That’s the message the Town is sending out to residents, who will be the deciding factor in whether the majority of Oakville’s ash tree canopy can be saved from the destructive emerald ash borer beetle.
The Town has launched a community outreach program, the Oakville Canopy Club, to encourage residents to help save the town’s tree canopy.
Since 2002, the invasive Asian beetle has killed more than 20 million ash trees in North America. It was first discovered in Oakville in 2008. If not managed, infestation could potentially kill all of the estimated 175,000 ash trees south of Dundas Street.
The Town has set a goal to protect 75 per cent of the ash canopy cover on streets and parkland. Yet, about 80 per cent of Oakville’s treatable ash tree canopy is on private property.
“Unless private ash tree owners engage with, support and follow the lead of the Town, most of the ash canopy in Oakville will be lost to EAB,” concludes a Town report.
While the emerald ash borer is a significant threat to the trees, Town staff says healthy and structurally sound ash trees can be saved if residents choose to treat them.

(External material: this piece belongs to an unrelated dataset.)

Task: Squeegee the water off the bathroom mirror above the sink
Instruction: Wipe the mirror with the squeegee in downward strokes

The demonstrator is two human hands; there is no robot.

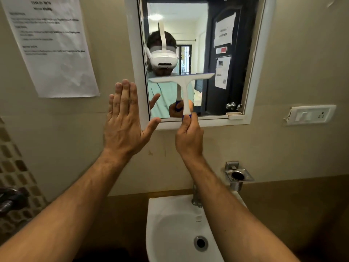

The Oakville Canopy Club aims to encourage residents to treat healthy ash trees, remove dead or dying trees to minimize the spread of the insect, dispose of infected trees properly, replant new species of trees and spread the word about the infestation.
On Monday, Council received a report that estimates the cost to save the ash trees at about $2.8 million a year for the next six years, with ongoing expenses to last for 10 to 15 years.
Town staff estimates not attempting to save the trees would cost about $3.6 million a year in removal and replacement costs.
That report will be forwarded to Oakville’s elected federal and provincial politicians, along with a request for funding assistance.
Council also approved a resolution drafted by a group of municipalities and non-governmental organizations calling on the provincial government to establish urban forestry programs to provide municipalities with support and funding for managing urban forests and dealing with invasive species like the emerald ash borer.
Since 2008, Oakville has been using an ash tree injection program to combat the spread of the species and treating trees with bio-insecticide known as TreeAzin.
A staff report suggests the program has been very successful, noting, “the EAB population in Oakville did not spread as rapidly between 2009 and 2010 as models would otherwise have predicted.”
Oakvillegreen Conservation Association threw its support behind the Town plan Monday.
“With 200,000 ash trees in Oakville, we have a lot to lose,” said Liz Benneian of Oakvillegreen.